Last updated at Mon, 06 Nov 2017 21:02:37 GMT
The Logentries query language, also known as LEQL, offers a very expressive way to query log data. If you’re unfamiliar with LEQL you can get a nice overview from one of our previous blog posts here. Today we’re excited to announce the latest extension of LEQL’s capabilities – Limit.
If you want to skip reading about this and just go try it out for yourself then head over to the advanced view in LEQL Querybuilder and add the limit function to some of your existing queries and see what it’s like!
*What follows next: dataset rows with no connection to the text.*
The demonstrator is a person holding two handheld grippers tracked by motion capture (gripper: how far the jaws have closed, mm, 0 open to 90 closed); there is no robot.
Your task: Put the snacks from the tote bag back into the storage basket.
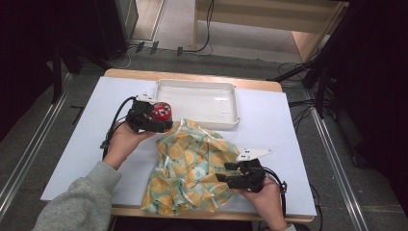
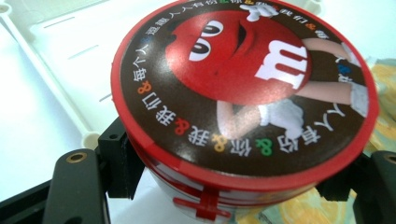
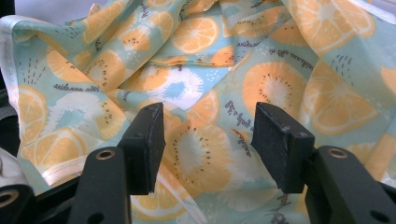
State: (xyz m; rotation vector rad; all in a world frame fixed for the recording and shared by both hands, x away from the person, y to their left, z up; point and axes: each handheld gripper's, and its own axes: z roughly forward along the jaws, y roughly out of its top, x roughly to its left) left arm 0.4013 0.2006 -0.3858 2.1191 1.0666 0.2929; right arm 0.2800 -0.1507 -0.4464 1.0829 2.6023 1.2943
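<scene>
A round red candy tin (image 1: 162,111) with a cartoon lid (image 2: 243,88) is off the table, just left of the white tray's near corner. My left gripper (image 1: 159,120) is shut on it, and its black jaws press the tin's two sides in the left gripper view (image 2: 229,173). A crumpled teal cloth (image 1: 192,163) printed with orange slices lies at the front middle of the table. At the cloth's right edge my right gripper (image 1: 223,172) points left. Its jaws stand apart in the right gripper view (image 3: 210,140), with the cloth (image 3: 196,84) behind them and nothing gripped.
An empty white tray (image 1: 202,101) sits at the back middle of the white table top (image 1: 274,125), and its ribbed floor (image 2: 56,70) shows behind the tin. Cables and table legs lie on the floor beyond the table.
</scene>
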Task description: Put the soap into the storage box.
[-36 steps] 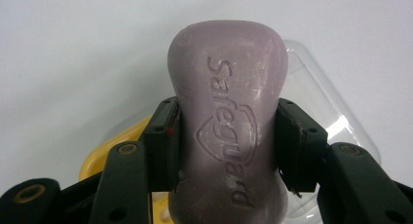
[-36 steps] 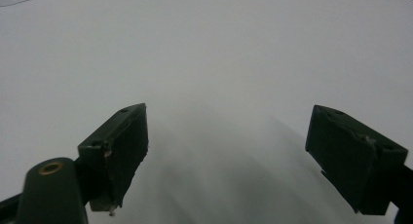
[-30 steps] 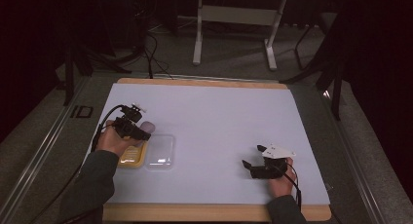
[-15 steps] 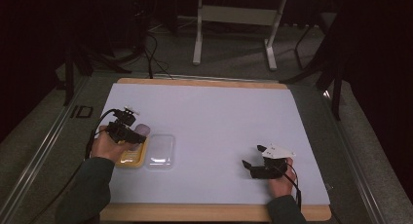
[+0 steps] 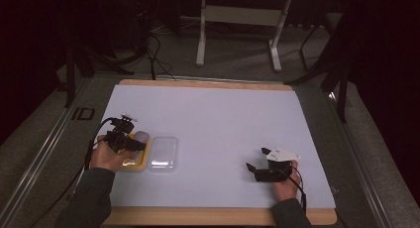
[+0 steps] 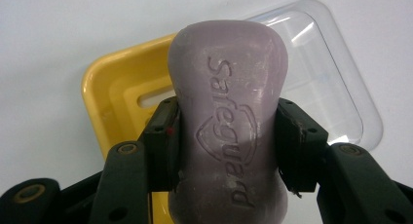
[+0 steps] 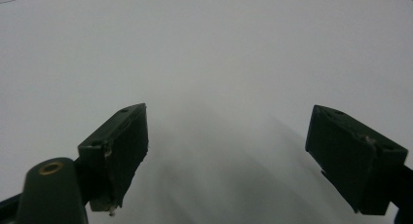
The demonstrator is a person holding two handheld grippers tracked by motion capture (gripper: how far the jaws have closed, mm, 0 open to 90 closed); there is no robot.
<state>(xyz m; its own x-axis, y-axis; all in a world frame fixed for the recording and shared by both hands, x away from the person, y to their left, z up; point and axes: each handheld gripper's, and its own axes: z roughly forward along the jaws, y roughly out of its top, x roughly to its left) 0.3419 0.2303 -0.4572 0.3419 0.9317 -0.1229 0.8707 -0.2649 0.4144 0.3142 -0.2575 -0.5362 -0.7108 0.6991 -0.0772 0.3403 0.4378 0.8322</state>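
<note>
The white sheet [image 5: 223, 119] lies bare across its middle and far side — easy passage there. At the near left, a yellow dish [image 5: 134, 158] and clear lid [image 5: 163, 152] sit touching — the obstacles.

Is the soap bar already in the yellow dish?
Not yet: the left gripper holds the soap bar clamped above the yellow dish.

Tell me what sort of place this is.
Probably a lab or recording workspace, not a home: a white-covered table on a wooden board, cables trailing over the grey floor, and a metal stand against a dark background.
</note>
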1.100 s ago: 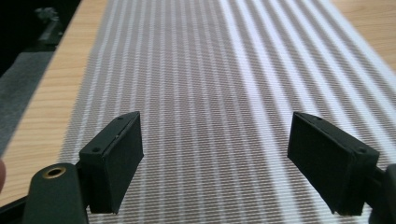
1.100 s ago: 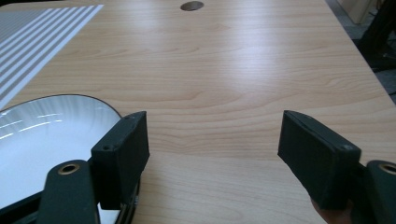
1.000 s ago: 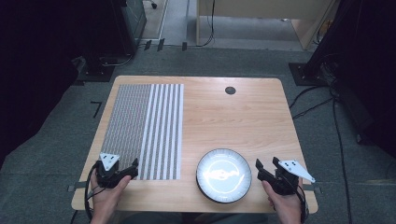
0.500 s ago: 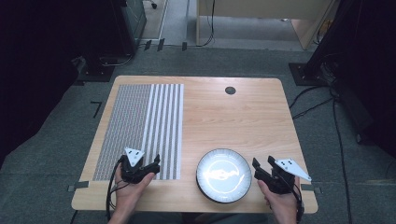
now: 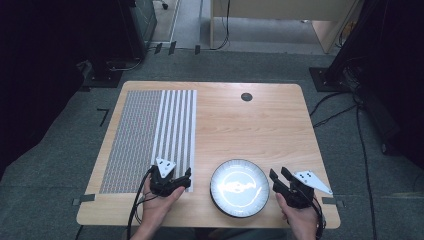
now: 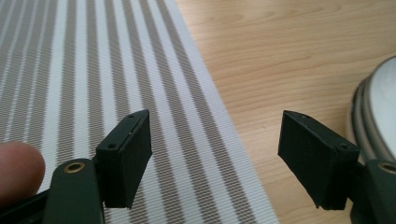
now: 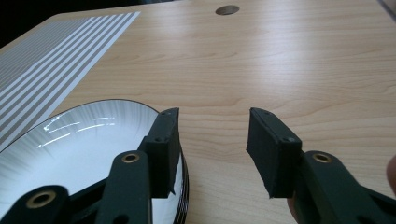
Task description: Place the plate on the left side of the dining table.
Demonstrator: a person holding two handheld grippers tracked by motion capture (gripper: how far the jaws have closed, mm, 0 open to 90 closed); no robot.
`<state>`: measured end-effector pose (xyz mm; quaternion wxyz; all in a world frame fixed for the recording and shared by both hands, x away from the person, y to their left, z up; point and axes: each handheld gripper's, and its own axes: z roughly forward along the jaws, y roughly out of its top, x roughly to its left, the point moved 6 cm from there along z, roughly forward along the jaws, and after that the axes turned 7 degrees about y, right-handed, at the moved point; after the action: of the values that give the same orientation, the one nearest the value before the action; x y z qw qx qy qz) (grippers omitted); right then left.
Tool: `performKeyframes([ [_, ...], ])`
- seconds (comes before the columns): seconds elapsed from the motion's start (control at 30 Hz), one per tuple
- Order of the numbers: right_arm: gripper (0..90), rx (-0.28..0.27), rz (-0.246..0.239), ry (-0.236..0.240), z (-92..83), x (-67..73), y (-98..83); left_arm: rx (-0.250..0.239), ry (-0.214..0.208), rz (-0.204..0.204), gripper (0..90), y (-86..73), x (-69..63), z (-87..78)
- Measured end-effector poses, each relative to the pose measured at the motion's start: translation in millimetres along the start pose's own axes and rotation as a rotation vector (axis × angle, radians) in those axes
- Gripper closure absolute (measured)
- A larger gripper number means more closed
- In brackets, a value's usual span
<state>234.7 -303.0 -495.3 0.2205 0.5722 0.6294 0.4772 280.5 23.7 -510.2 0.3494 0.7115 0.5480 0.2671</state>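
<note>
- Table [image 5: 260,120]: light wood, rounded corners, a small dark round hole [image 5: 246,96] near the far edge.
- Placemat [image 5: 150,135]: striped, flat on the table's left half, one part finely striped, the other broadly. Its near right corner lies just beneath the left tongs.
- Plate [image 5: 240,187]: white with a dark rim, near the front edge, between the two hands; it sits apart from the placemat on bare wood.
- Left tongs [image 5: 186,179]: since a second ago they have travelled from the placemat's near left corner across to its near right corner, closing the gap to the plate. Jaws stand wide, having closed a little, with nothing between them; the plate's rim shows just off to one side in the left gripper view.
- Right tongs [image 5: 278,177]: hand unmoved at the plate's right edge. Jaws have just been closing and are now about half open; one jaw hangs over the rim, and no clamping is visible.
- Judgement: both tongs converge on the plate, so a lift or shift of it looks to be the work in hand.
</note>
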Motion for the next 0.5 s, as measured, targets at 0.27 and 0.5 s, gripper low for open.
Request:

Limit works in conjunction with groupby and is always the last function in a query. It will accept a whole number between 1 and 1000. This number represents how many groups of results will be returned. Previously you wouldn’t have this control over what groups are returned from a query. In some cases such control isn’t always necessary as the data being queried will only ever be on a small number of groups but in other cases you could be working with IP addresses or usernames and this is where limit can be most useful. When querying large sets of data it’s important to use multiple different functions together in order to get the most value out of your data. The introduction of limit is an important feature in the LEQL tool chest to allow you to achieve this. Let’s take a look at a small example below.
First we can do a simple groupby query on some data we know has a large result set. As mentioned above a common case would be IP Addresses.
Here we see a graph with varying results, and each bar in the chart representing one group – in this case the default number of 40.
Now we can introduce limit to our query, and extend the result set significantly. We will also chain a sort() function to the query to help identify the top/lowest groups.
Such a query would like this in advanced mode:
Groupby(ip_address) sort(desc) limit(1000)
With the addition of a couple functions we are now able to see our data in a completely different way. This is the value of using multiple functions in one query.
Another feature addition that arrives with Limit is the navigator you see in the graphs above. This will appear for any of your groupby queries and it further enhances the users ability to get the most from their data. For example the same result set from above can be reduced to view only the top groups in the result by decreasing the size of the navigator.
Likewise you could also resize the navigator in the opposite direction to only graph the lowest groups from the result set. The combination of specifying a larger result set and being able to quickly move between different sections of the result set without re-running a query and changing parameters will save you time and effort, and hopefully provide you with a better insight into the data.